Please restate every line below exactly, without any pictures.

== DATASET SECTION ==
——

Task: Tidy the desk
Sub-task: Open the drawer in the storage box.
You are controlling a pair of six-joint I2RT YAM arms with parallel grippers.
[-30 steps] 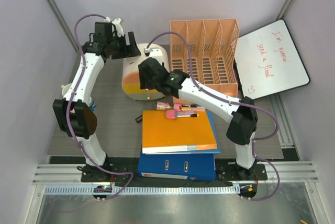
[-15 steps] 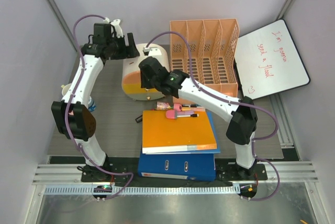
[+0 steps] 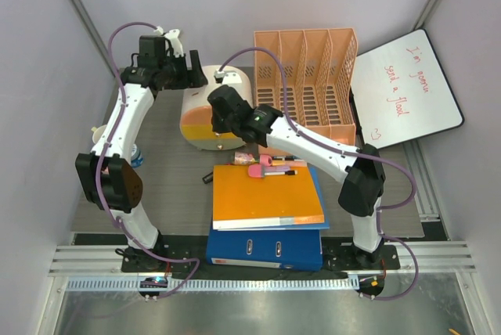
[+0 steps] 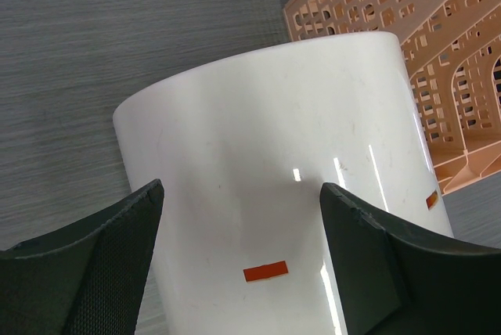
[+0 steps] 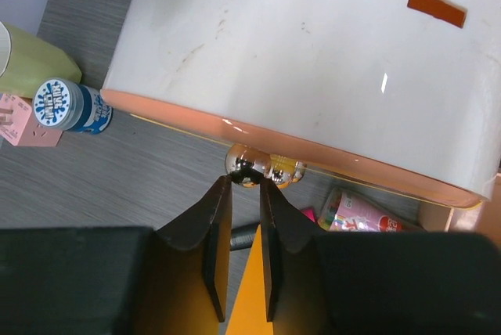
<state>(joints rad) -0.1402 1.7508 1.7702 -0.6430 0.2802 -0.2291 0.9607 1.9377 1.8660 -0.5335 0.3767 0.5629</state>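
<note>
The right tool (image 5: 244,182) has its fingers (image 5: 192,249) drawn nearly together, leaving only a narrow slit, and their tips pinch a chrome knob (image 5: 246,164) on the orange rim of a white drum (image 5: 313,61). The drum lies on its side near the middle of the table's (image 3: 172,186) far edge.

The left tool (image 4: 241,190) is spread wide, one dark finger (image 4: 86,264) on each side of the drum's curved white wall at its far end. Whether the pads touch it cannot be told.

Just right of the drum, along the far edge, stands a peach file rack (image 3: 305,77). A whiteboard (image 3: 403,88) with red writing leans at the far right corner. Near the left edge sit a blue-capped bottle (image 5: 66,104) and a pale green cup (image 5: 23,61).

Toward the near edge, an orange binder (image 3: 266,194) lies stacked on a blue binder (image 3: 266,249), with a pink item (image 3: 262,169) on its far end.
</note>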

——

== EXERCISE RESPONSE ==
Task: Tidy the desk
Sub-task: Open the drawer in the storage box.
You are controlling a pair of six-joint I2RT YAM arms with parallel grippers.
[-30 steps] 
[-15 steps] 
[+0 steps] 
[+0 steps] 
[+0 steps] 
<state>(joints rad) -0.1402 1.7508 1.7702 -0.6430 0.2802 -0.2291 0.9607 1.9377 1.8660 -0.5335 0.3767 0.5629</state>
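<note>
The right tool (image 5: 244,182) has its fingers (image 5: 192,249) drawn nearly together, leaving only a narrow slit, and their tips pinch a chrome knob (image 5: 246,164) on the orange rim of a white drum (image 5: 313,61). The drum lies on its side near the middle of the table's (image 3: 172,186) far edge.

The left tool (image 4: 241,190) is spread wide, one dark finger (image 4: 86,264) on each side of the drum's curved white wall at its far end. Whether the pads touch it cannot be told.

Just right of the drum, along the far edge, stands a peach file rack (image 3: 305,77). A whiteboard (image 3: 403,88) with red writing leans at the far right corner. Near the left edge sit a blue-capped bottle (image 5: 66,104) and a pale green cup (image 5: 23,61).

Toward the near edge, an orange binder (image 3: 266,194) lies stacked on a blue binder (image 3: 266,249), with a pink item (image 3: 262,169) on its far end.
</note>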

A complete answer has now been given.